Below is a listing. Return the lines from the one that contains "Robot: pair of" to the one that contains "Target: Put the", both ends included, verbatim and with no pictures.

%%

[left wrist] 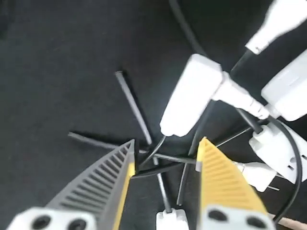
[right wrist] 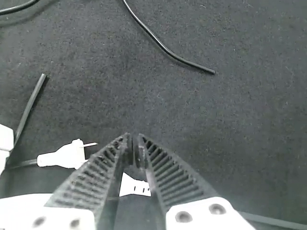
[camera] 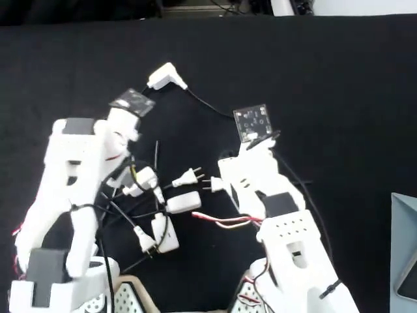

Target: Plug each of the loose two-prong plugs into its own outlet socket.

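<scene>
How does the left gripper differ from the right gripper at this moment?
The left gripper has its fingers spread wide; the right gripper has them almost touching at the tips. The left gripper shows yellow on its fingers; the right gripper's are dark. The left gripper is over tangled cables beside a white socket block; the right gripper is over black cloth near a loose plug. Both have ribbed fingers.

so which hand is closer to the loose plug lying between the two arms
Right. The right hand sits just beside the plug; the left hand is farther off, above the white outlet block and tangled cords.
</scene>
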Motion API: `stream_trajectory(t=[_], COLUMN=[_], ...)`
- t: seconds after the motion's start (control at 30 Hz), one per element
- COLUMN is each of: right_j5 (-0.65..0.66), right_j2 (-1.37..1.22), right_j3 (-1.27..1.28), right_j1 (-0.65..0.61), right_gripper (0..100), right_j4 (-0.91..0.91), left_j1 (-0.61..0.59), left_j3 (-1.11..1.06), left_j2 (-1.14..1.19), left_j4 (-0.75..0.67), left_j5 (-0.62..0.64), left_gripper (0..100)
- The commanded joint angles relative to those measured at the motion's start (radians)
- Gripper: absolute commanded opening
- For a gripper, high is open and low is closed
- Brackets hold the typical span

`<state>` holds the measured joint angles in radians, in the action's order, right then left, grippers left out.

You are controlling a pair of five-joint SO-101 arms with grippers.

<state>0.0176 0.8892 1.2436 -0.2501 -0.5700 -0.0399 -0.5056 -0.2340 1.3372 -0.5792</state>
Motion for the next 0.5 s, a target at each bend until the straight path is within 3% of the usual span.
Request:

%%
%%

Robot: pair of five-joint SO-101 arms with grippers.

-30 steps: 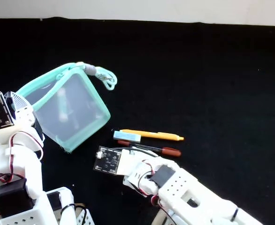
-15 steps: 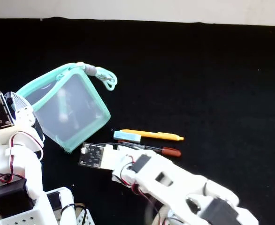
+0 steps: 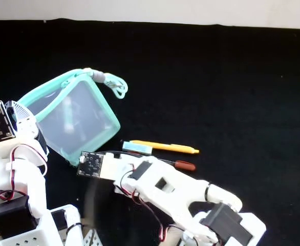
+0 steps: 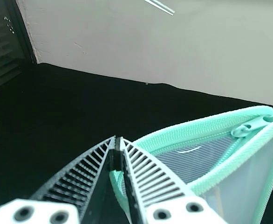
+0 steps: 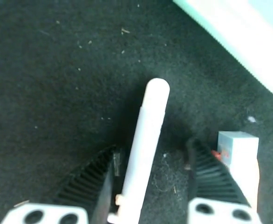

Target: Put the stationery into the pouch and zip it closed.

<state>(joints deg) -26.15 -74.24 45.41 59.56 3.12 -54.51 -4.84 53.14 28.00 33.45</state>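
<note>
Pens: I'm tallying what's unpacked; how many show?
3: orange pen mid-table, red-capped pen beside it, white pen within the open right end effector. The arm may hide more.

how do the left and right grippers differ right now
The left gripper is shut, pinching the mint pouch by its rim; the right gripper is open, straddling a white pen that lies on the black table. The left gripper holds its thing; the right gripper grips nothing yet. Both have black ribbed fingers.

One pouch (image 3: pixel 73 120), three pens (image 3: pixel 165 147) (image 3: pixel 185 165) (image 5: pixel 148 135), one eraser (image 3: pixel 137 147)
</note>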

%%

Written solution:
Robot: pair of five-joint SO-101 arms with grippers.

-30 steps: 
-15 steps: 
+0 steps: 
+0 steps: 
+0 steps: 

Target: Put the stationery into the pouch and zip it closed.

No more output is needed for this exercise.